[Records from a data collection]
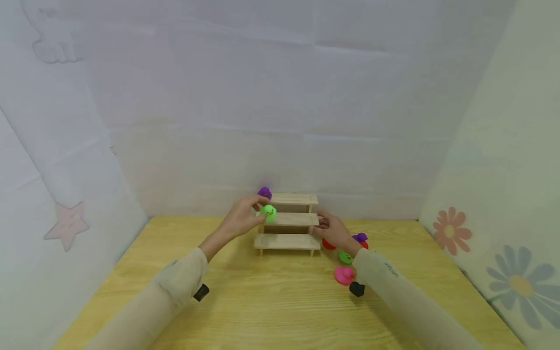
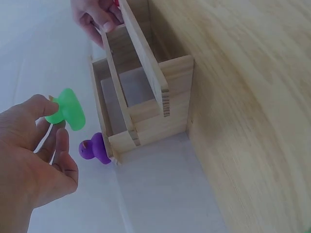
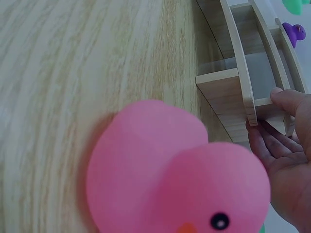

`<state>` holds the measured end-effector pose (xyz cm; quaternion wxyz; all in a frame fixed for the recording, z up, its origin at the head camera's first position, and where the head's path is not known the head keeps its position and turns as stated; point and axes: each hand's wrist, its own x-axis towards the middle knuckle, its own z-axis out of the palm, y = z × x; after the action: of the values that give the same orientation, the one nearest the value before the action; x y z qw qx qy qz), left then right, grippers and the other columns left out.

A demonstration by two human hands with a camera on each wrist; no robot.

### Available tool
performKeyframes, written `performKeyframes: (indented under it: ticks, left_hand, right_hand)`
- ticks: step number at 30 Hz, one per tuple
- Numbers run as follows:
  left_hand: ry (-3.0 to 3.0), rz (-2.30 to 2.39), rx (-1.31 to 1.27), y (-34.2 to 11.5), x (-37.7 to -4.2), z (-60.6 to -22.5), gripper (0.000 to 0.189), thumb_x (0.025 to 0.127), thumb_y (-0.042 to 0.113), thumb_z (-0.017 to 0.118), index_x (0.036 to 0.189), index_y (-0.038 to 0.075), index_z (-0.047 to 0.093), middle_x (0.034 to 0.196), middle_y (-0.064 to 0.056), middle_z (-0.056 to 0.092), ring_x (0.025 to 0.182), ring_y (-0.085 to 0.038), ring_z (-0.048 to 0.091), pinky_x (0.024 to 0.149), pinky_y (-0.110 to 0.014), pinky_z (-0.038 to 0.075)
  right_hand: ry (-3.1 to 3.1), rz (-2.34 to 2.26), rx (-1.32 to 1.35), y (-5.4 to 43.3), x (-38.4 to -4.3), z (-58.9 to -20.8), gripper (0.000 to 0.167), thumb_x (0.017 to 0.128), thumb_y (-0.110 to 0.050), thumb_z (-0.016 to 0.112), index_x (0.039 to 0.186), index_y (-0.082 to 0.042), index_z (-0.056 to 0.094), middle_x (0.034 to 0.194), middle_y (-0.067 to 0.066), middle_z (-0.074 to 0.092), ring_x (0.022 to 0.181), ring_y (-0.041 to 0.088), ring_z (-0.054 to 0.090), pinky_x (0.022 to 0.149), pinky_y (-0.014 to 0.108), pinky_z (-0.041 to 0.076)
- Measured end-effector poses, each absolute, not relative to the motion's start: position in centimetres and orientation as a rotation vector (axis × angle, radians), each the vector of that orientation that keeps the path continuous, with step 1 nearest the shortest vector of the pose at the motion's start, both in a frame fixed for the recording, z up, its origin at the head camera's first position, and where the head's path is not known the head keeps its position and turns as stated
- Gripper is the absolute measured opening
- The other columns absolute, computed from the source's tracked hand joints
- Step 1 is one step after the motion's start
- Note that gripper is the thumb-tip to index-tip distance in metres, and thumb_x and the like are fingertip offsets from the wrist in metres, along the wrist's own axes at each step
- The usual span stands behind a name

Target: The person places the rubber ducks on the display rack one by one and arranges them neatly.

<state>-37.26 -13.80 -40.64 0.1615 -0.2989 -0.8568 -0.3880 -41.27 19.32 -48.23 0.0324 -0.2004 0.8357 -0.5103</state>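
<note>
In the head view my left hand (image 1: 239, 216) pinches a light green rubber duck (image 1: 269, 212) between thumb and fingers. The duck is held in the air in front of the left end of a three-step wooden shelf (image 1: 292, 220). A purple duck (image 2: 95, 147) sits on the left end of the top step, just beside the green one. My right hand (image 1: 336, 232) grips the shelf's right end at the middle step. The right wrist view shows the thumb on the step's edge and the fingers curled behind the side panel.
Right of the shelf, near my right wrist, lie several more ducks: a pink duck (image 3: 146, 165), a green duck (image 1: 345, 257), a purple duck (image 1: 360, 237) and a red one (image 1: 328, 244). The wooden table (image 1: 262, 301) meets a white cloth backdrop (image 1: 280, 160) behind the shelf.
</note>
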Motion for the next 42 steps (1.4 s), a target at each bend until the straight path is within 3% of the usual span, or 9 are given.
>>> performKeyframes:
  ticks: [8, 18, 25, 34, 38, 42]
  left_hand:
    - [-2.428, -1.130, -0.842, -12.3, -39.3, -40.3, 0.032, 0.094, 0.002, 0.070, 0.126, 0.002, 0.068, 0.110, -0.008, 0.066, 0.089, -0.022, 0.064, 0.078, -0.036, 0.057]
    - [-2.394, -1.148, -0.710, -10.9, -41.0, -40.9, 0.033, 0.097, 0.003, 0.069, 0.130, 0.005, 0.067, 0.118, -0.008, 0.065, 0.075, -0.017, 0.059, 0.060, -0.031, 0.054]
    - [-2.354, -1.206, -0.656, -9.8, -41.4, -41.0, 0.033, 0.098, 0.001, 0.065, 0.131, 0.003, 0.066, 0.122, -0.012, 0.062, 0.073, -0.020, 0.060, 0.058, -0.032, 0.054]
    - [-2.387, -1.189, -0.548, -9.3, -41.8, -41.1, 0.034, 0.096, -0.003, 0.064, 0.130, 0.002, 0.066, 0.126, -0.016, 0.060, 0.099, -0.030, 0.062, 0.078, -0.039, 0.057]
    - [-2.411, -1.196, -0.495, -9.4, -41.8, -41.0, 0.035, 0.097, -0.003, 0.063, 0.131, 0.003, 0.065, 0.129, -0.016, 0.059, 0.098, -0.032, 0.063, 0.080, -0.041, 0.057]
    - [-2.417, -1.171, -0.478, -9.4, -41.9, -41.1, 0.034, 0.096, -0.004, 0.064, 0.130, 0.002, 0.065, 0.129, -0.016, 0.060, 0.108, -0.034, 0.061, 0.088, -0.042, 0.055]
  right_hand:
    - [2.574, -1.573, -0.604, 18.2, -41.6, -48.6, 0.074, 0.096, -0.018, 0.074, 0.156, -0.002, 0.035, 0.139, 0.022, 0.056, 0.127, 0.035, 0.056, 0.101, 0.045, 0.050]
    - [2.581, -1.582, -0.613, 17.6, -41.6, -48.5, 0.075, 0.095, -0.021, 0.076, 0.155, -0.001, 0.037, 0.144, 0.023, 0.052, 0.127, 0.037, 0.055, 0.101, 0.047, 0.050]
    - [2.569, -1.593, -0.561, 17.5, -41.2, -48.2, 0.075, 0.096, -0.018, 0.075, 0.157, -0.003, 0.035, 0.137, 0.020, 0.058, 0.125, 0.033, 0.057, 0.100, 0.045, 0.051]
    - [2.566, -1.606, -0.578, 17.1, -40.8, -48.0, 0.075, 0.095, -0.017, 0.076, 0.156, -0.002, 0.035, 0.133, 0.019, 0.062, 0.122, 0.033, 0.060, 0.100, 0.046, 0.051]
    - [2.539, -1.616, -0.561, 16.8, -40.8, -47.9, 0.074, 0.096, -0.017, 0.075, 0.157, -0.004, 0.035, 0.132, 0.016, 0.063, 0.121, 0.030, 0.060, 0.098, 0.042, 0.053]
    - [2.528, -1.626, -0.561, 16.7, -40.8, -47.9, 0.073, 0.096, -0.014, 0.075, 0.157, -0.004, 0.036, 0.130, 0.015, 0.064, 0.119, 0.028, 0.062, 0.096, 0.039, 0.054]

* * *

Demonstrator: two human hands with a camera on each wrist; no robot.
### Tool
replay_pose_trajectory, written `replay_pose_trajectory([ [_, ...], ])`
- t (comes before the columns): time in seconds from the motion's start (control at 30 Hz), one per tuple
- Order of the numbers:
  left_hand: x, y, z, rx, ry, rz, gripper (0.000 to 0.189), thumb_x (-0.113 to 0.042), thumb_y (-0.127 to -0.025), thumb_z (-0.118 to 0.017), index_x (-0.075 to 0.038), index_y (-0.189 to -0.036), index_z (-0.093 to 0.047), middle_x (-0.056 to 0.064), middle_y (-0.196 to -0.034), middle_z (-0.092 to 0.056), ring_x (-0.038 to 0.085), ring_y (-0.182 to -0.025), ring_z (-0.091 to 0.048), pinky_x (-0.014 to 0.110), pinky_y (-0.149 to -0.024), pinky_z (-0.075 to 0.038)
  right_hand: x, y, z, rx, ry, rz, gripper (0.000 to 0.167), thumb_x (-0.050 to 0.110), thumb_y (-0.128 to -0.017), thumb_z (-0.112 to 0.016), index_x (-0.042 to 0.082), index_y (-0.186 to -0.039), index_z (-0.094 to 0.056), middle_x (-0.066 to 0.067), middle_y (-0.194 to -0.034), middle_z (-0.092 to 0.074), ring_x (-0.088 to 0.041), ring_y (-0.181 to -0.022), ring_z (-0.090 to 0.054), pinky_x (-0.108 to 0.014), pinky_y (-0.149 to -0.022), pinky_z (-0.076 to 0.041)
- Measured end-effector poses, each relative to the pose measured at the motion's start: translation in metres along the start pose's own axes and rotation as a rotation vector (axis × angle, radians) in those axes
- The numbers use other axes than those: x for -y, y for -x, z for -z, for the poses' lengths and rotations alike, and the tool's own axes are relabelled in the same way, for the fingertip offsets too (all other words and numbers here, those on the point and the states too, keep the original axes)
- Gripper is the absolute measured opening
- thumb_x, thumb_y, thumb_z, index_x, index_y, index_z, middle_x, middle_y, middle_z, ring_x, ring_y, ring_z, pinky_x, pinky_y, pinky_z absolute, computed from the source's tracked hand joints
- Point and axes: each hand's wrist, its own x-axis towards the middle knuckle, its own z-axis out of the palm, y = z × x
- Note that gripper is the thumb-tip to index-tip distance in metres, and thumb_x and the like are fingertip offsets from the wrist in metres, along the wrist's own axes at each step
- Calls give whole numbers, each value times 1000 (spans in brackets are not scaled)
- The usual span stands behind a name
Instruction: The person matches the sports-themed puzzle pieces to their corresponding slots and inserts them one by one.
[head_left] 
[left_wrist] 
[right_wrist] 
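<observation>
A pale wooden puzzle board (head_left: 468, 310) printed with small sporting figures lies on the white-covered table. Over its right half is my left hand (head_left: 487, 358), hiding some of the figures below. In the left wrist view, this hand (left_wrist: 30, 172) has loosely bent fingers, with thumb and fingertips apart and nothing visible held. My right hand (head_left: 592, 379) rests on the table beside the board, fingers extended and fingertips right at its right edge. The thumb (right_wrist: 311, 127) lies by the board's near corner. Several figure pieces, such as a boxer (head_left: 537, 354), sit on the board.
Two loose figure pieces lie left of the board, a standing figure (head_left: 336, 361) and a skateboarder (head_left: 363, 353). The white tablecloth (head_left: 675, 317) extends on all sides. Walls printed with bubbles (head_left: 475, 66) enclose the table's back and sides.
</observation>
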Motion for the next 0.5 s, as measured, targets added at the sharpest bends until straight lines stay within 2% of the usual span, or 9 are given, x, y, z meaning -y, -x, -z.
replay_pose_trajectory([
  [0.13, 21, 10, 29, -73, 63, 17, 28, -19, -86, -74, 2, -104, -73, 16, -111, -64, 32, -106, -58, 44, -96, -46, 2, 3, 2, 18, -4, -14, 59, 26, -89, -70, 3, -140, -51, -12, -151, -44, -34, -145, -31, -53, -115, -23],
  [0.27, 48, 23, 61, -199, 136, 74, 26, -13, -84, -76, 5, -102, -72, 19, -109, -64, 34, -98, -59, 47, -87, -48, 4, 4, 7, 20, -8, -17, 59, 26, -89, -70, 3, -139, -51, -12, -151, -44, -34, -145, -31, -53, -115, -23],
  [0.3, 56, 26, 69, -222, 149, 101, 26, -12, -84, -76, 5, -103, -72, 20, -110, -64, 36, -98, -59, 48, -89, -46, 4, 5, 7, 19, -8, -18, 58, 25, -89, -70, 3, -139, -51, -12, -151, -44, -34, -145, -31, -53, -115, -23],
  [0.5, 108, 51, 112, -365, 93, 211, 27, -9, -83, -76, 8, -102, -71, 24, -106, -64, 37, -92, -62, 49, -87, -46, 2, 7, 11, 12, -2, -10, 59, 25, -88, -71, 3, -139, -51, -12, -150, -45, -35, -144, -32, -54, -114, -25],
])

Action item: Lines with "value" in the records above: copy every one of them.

Written response:
`<state>` holds the measured end-effector pose (xyz cm; quaternion wxyz; all in a frame fixed for the recording, z up, its origin at the head camera's first position, and where the head's path is not known the head keeps its position and turns as stated; point and axes: each hand's wrist, its own x-axis towards the middle knuckle, its own z-axis out of the palm, y = z × x; after the action: of the values that give the same orientation, the one nearest the value before the action; x y z qw qx qy qz), left then right, grippers and the other columns left out.
- Calls give whole numbers, each value times 1000 (spans in brackets are not scaled)

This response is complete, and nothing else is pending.